» **What is required**
Look through the data below and, wherever a line carries the word "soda", please copy that line.

» **Data segment**
........
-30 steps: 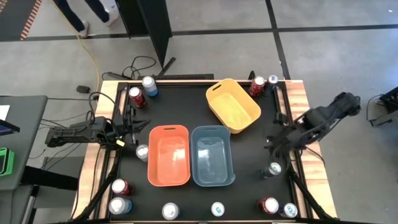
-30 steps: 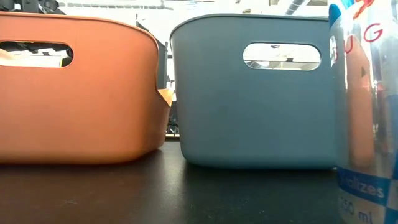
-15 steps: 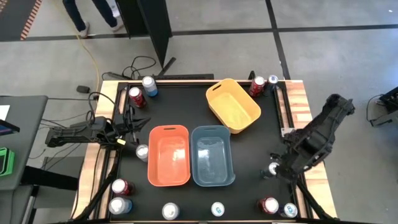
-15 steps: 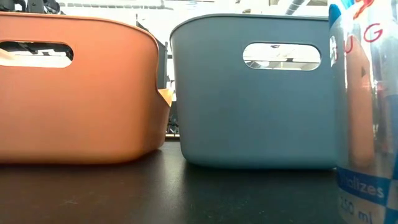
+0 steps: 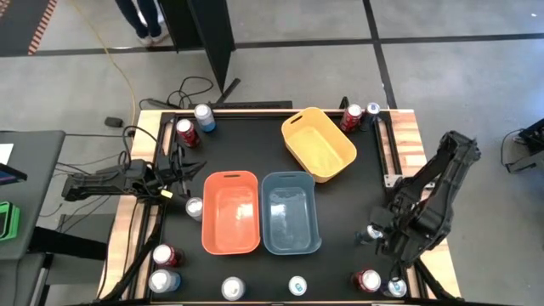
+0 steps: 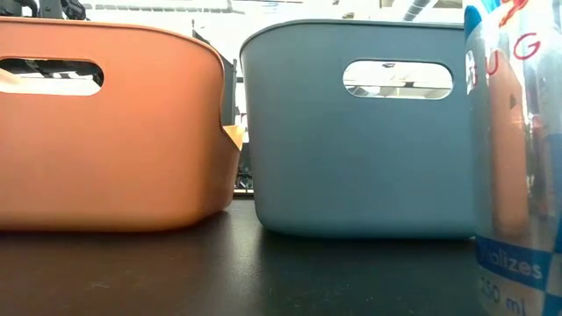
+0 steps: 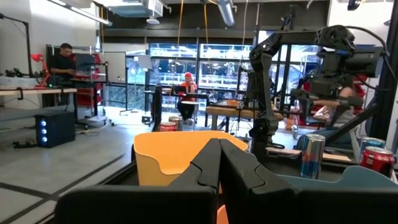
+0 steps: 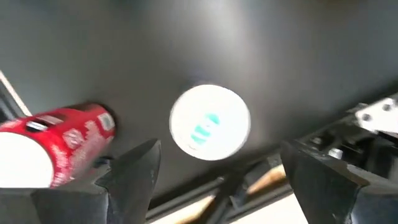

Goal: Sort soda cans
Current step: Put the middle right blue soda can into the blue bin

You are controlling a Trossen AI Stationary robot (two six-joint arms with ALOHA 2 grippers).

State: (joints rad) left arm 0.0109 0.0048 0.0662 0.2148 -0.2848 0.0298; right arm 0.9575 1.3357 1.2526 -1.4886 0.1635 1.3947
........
» **Your response**
Goal: Sort soda cans
Current step: Put the middle right blue soda can into the blue bin

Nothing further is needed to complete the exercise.